Victim of sexual abuse…forceful anal penetration resulting in rectal bleeding…fondling of the genitals…occurring from age 11 to age 12.
Maddie tore her eyes away from the records with a horrified gasp. Putting a hand to her racing heart, she tried to calm her frenzied breathing.
Dear God, no! It had to be wrong. Not Sam. Please, not Sam.
She downed her wine in a couple of gulps and put the file on the couch to fetch another glass, her thoughts racing.
She returned with a very full wine glass, her body shaking as she sat down again. As a physician, Maddie had seen plenty of rape and molestation cases. Every one of them was horrifying, but she just couldn’t seem to wrap her mind around the fact that Sam had suffered in that way.
Sometimes, I just don’t like to be…touched.
Maddie shuddered, remembering his deep baritone saying those words, the brief look of fear in his eyes as he said them. She had known something was wrong, that it was an instinctive reaction. Somewhere deep in her mind alarm bells had sounded even then, knowing it was the reaction of a man who had somehow been hurt.
“Shit. I wouldn’t want to be touched there either if someone had violated me,” she whispered to herself.
Setting her wine on the coffee table, she lifted the file again. He had started therapy and stayed with it for three years. Skipping the account of all of the graphic incidents, she read the psychologist’s notes that had started three years after her relationship with Sam and that had continued for three years after the first date of therapy. Tears poured from her eyes as she read, an occasional sob escaping as she read the accounts of how Sam had struggled to deal with the problems arising from the molestation. He had been so damn brave, probably much braver than she would have been in his situation. Sam had initiated the therapy himself, wanting to get over some of the symptoms he was having which were similar to PTSD. And he had healed. There were some things that would always take work and patience, but he had tried to heal much of the trauma.
Maybe she should feel guilty for reading his history, but she didn’t. Sam still had a few things he needed to work on, and she couldn’t help him if he didn’t talk to her. No doubt he wanted to leave it in the past, but there were some things that apparently still haunted him, things that would only be overcome by learning to trust.
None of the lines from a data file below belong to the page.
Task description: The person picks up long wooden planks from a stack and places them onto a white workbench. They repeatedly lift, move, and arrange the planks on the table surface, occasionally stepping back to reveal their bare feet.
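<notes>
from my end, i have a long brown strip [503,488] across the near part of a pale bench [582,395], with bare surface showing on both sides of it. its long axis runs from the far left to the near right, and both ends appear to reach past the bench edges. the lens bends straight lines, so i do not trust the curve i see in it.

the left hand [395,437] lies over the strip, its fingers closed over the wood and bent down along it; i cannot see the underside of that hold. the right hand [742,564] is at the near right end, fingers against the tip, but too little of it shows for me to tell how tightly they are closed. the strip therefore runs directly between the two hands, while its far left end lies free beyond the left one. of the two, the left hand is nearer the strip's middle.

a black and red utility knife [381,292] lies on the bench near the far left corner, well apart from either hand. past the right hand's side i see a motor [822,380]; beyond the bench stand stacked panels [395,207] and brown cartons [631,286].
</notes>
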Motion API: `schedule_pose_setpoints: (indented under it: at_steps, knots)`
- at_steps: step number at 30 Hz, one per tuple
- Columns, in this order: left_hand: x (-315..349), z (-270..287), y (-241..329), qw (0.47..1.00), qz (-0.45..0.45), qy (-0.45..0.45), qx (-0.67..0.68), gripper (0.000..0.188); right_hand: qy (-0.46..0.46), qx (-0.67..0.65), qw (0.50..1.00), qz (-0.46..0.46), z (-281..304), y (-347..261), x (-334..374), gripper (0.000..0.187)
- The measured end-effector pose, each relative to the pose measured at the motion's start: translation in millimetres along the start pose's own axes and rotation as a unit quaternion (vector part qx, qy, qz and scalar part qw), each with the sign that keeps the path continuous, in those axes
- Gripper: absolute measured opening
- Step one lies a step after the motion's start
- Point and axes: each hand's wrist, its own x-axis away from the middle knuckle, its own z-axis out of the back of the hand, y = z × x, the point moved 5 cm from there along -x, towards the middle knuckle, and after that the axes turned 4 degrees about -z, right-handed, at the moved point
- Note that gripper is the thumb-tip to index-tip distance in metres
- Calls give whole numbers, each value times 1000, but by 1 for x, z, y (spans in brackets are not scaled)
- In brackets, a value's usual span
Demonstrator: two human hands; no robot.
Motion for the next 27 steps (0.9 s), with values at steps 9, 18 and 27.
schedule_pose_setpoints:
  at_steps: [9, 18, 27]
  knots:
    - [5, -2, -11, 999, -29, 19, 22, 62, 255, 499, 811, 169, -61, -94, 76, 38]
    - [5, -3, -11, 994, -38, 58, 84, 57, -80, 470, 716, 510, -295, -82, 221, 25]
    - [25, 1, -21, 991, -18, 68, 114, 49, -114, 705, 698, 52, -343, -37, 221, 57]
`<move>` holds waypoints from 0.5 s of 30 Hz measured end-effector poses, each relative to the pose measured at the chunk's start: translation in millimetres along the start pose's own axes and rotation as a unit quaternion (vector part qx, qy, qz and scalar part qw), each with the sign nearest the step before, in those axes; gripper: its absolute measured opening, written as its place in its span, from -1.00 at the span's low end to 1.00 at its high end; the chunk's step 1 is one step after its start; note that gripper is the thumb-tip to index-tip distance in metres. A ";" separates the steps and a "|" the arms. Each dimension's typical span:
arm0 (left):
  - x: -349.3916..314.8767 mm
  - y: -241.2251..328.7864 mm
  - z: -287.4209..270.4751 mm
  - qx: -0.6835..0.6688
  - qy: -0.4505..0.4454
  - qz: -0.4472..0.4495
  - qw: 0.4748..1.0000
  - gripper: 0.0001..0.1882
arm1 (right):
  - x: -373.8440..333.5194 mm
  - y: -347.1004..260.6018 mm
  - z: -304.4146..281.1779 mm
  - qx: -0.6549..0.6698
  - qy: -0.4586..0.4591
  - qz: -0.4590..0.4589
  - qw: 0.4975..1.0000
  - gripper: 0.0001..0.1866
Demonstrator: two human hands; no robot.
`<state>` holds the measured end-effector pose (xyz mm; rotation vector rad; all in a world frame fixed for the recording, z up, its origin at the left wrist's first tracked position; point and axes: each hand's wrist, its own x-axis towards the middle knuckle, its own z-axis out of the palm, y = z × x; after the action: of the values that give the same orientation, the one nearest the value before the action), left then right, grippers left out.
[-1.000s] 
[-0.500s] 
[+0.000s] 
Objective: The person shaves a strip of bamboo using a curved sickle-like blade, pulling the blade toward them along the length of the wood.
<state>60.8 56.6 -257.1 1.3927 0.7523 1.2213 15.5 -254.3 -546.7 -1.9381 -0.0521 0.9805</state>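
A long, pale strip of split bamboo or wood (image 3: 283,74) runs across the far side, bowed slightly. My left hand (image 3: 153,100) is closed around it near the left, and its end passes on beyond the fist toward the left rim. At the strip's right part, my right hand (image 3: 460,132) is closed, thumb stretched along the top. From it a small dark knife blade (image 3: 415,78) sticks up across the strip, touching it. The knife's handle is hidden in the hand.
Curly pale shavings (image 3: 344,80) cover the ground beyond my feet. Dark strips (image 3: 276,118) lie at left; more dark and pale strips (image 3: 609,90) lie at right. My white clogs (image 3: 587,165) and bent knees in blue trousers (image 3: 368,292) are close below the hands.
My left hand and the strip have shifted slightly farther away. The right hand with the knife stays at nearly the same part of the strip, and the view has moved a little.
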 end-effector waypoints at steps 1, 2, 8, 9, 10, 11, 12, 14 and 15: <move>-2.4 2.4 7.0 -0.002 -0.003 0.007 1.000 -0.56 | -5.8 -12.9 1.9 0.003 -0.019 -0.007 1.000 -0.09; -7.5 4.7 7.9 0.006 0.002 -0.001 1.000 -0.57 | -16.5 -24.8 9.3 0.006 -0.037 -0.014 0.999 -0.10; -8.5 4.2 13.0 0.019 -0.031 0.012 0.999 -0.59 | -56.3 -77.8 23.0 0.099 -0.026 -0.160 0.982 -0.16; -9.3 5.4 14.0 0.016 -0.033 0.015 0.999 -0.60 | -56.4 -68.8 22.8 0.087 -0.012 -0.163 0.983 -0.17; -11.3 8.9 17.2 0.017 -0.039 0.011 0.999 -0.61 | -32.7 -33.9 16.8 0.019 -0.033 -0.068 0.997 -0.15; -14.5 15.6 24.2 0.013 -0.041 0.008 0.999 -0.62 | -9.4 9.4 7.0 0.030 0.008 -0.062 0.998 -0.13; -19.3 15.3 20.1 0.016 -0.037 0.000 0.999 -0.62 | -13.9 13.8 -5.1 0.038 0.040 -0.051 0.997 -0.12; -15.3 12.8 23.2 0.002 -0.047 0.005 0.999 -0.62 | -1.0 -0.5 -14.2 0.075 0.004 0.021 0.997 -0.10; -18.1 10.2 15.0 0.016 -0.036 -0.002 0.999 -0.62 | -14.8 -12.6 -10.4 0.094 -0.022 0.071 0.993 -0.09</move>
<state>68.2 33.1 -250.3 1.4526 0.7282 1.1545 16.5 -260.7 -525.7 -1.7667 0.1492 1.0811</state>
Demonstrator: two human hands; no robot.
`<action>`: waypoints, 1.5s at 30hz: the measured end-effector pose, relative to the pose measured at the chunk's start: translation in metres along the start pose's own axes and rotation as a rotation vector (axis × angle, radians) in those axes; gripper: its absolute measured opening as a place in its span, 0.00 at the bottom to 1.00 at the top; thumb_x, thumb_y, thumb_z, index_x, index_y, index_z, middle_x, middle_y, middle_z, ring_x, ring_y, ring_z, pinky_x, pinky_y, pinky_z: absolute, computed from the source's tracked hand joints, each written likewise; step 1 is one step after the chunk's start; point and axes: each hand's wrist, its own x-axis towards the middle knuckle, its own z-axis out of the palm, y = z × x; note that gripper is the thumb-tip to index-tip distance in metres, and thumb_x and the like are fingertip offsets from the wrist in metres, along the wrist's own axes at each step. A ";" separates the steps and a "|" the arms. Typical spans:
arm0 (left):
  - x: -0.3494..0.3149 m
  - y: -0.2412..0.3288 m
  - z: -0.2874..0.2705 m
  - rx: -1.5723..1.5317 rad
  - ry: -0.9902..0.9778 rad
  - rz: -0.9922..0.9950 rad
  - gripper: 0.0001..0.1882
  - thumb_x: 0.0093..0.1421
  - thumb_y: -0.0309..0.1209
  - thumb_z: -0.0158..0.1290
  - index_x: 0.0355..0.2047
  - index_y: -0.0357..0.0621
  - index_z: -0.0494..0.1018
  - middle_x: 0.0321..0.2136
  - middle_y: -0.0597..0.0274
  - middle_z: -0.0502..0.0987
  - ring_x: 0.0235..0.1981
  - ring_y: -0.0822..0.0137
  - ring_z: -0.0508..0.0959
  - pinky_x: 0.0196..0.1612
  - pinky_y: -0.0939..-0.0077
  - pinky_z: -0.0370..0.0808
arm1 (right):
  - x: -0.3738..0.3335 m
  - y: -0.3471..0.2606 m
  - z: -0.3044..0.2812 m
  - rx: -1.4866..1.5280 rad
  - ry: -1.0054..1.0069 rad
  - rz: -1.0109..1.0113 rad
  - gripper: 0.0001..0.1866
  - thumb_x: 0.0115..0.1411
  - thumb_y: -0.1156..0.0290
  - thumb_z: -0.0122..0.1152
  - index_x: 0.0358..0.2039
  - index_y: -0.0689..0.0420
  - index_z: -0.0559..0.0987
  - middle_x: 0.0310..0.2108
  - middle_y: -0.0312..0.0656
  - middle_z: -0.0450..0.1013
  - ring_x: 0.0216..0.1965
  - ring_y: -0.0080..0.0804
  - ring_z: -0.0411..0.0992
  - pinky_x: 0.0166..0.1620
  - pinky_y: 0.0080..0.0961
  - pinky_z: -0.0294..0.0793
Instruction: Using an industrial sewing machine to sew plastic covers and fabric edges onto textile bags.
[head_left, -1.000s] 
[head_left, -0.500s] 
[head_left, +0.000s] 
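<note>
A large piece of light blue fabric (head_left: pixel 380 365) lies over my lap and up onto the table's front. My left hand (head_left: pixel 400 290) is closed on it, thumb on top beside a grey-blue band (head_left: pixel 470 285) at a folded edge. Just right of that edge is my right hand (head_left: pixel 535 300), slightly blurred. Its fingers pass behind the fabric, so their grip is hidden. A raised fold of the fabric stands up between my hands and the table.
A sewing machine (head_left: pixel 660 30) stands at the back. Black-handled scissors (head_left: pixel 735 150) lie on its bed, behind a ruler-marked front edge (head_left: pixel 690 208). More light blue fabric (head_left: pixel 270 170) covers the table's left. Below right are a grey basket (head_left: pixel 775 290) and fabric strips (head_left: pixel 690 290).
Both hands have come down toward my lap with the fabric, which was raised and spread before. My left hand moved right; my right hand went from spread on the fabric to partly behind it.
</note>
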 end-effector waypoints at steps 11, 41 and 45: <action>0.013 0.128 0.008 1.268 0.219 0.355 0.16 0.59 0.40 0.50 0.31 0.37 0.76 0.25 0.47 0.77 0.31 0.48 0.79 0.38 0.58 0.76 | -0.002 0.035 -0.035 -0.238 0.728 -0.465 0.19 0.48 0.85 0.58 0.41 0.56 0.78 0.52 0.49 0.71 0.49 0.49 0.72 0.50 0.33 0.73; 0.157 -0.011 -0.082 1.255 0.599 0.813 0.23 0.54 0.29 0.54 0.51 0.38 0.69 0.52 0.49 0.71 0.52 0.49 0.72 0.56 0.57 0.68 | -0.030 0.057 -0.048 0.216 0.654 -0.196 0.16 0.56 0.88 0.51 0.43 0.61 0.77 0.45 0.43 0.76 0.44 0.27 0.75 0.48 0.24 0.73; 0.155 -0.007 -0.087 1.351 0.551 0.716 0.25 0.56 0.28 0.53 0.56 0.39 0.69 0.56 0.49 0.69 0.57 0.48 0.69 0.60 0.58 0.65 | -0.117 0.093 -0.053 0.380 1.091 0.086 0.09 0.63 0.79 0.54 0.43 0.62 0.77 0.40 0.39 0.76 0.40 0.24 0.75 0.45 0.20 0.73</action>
Maddie knew Sam hadn’t meant for her to see these records. He had obviously asked somebody for his medical records and they had provided them. Everything. Including his visits for therapy.
Wiping her saturated face with the sleeve of her pajamas, she finished her glass of wine and flipped to the beginning of the psychological evaluation, not ready to read about the actual incidents, but compelled to do so. She tried to look at it clinically, as a medical doctor reading a patient history, but it didn’t work. She sobbed as she read, her heart tearing to pieces with every incident, unable to picture anything but her beloved Sam, as an eleven year old boy, being hurt by men that got off by torturing him.
She had barely finished reading when the overwhelming nausea struck, making her run to the bathroom, still keening for Sam’s pain. As a physician, Dr. Madeline Reynolds had a will of steel and a cast iron stomach. But as a woman, Maddie heaved until she was lightheaded and dizzy, totally forgetting she was a physician, reacting only as a woman who loved.
**
The next evening, Maddie stopped at the clinic after work, and felt completely out of sorts. The fill-in young male physician, Dr. Turner, seemed to have everything under control with the help of a young, blonde nurse who seemed to idolize the handsome doctor. Feeling bereft and bored, she headed for the restaurant where she had agreed to meet Max Hamilton. She had two days off, and nothing planned.
She sighed, unused to not being busy every minute of every day. It felt good to actually have some free time, but the days were lonely when she had nothing to occupy herself. Her only plans were dinner this evening and probably two days of cleaning her house, a job that she only did sporadically when she had the time. It could use a heavy cleaning and she had nothing else planned.
She let out a deep breath as she turned into the restaurant, acknowledging that she missed Sam. But she would let him contact her when he was ready. Strangely, she had no doubt that he would.
The restaurant was a nice one, a place known for steak and seafood. She’d never been here, but she glad she had worn a dress and heels. The weather was miserable, windy and stormy, the temperatures below normal. She put her hands in her pockets as she hustled to the door, shivering as she went through the entrance.
“Dr. Reynolds?” The hostess greeted her immediately.
Surprised, and grateful for the warmth of the interior, she answered, “Yes?”